Konferansın 20 Eylül 2012 Perşembe günü yapılan ikinci günü, TEPAV Uluslararası Politikalar Araştırma Enstitüsü Direktörü Atila Eralp ile ARI Projeler Direktörü Alvaro de Vasconcelos’un açılış konuşmalarıyla başladı. Program, 20-21 Eylül 2012 tarihlerinde düzenlenen oturumlarda Brezilya, Mısır, Suriye, Hindistan, Bosna-Hersek, Portekiz ve İspanya’dan konuşmacılar ülkelerindeki deneyimlerinin katılımcılarla paylaşılmasıyla sürdü.
Brezilya deneyimi…
São Paulo Üniversitesi Uluslararası İlişkiler Enstitüsü Dekan Yardımcısı Pedro Dallari, Brezilya’nın 1988 Anayasası’nın ülkenin kalkınmasına yardımcı olduğunu söyledi. 1988 Brezilya Anayasası’nın kabul edildiği günden bu yana 74 kez değiştirildiğini belirten Dallari, önemli olanın “her meseleyi çözecek değil, meselelerin tartışılmasının önünü açacak” bir anayasa metni yazmak olduğunu vurguladı. Anayasaların meşruiyetlerini değişimi kolaylaştıran prosedürler yaratarak kazandıklarını ifade eden Dallari, Brezilya’da başkanlık sisteminin “iyi başkanlar” sayesinde işlediğini ve Anayasa Meclisi’nin ileride başkanlık yapacak bu insanlar için bir “siyaset okulu” işlevi gördüğünü söyledi. Ülkesinde kapsayıcı bir yöntemle sürecin tamamlandığını belirten Pedro Dallari, sivil toplumun Brezilya’da olduğu gibi Türkiye’de de süreçteki rolünü artırmasının önemini vurguladı.

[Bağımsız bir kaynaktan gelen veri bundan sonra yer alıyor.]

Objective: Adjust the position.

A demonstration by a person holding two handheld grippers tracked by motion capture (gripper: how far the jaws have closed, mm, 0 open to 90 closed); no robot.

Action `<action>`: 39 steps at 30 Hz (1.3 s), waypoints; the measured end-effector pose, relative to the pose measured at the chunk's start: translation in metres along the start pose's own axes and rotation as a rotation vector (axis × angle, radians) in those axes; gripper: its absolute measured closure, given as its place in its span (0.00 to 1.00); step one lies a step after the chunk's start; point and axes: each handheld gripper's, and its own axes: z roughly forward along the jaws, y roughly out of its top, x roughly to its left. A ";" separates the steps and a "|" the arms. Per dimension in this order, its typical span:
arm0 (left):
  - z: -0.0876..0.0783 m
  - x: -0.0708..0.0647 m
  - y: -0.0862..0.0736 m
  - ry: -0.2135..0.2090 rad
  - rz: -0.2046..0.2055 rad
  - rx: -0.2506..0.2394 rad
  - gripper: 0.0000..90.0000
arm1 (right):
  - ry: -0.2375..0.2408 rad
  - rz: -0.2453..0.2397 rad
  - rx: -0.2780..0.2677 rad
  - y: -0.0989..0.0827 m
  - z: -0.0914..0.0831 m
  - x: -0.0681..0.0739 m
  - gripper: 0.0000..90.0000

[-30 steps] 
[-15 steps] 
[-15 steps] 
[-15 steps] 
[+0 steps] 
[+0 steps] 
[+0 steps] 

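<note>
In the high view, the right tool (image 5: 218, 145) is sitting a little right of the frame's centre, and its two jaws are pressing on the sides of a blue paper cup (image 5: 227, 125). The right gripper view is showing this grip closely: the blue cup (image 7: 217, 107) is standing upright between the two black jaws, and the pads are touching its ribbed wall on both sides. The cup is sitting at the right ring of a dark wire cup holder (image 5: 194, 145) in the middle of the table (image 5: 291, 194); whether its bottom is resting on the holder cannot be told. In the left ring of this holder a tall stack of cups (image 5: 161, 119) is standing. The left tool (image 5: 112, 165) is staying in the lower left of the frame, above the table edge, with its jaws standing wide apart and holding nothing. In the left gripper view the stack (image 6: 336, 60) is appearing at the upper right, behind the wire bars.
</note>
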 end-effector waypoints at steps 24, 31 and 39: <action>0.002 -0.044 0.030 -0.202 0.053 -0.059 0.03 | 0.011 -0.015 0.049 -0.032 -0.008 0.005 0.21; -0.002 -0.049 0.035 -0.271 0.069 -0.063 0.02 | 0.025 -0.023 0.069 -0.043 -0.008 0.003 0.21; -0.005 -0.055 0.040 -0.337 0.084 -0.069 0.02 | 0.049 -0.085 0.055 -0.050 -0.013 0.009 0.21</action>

“Şu an Mısır’da bir Turgut Özal yok”
Mısır’daki anayasa yapım sürecini değerlendiren Milletvekili ve Al Ahram Politik ve Stratejik Çalışmalar Merkezi Analisti Amr El Shobaki, anayasanın bütün bir topluma hitap edebilmesi gerektiğini “Anayasa bir parti programı olmamalıdır” sözleriyle vurguladı. Mısır’daki anayasa komisyonunda yüzde 70 Müslüman Kardeşler’in çoğunluğunun söz konusu olduğunu söyleyen Shobaki, anayasa üzerindeki tartışmaların ise “Şeriat hükümlerinin anayasadaki yerinin ne olacağı”, “anayasada dini otoritenin yerinin nasıl belirleneceği” ve “anayasa için kurulan bu şura işleyebilecek mi yoksa dağılacak mı” konularında yoğunlaştığını kaydetti. Mısır’daki geçiş sürecinin sıkıntılarını özetleyen El Shobaki, sistemin içerisinden çıkacak bir reformcunun henüz bulunmadığını söylerken, “Şu an Mısır’da Mısırlı bir Turgut Özal yok” dedi.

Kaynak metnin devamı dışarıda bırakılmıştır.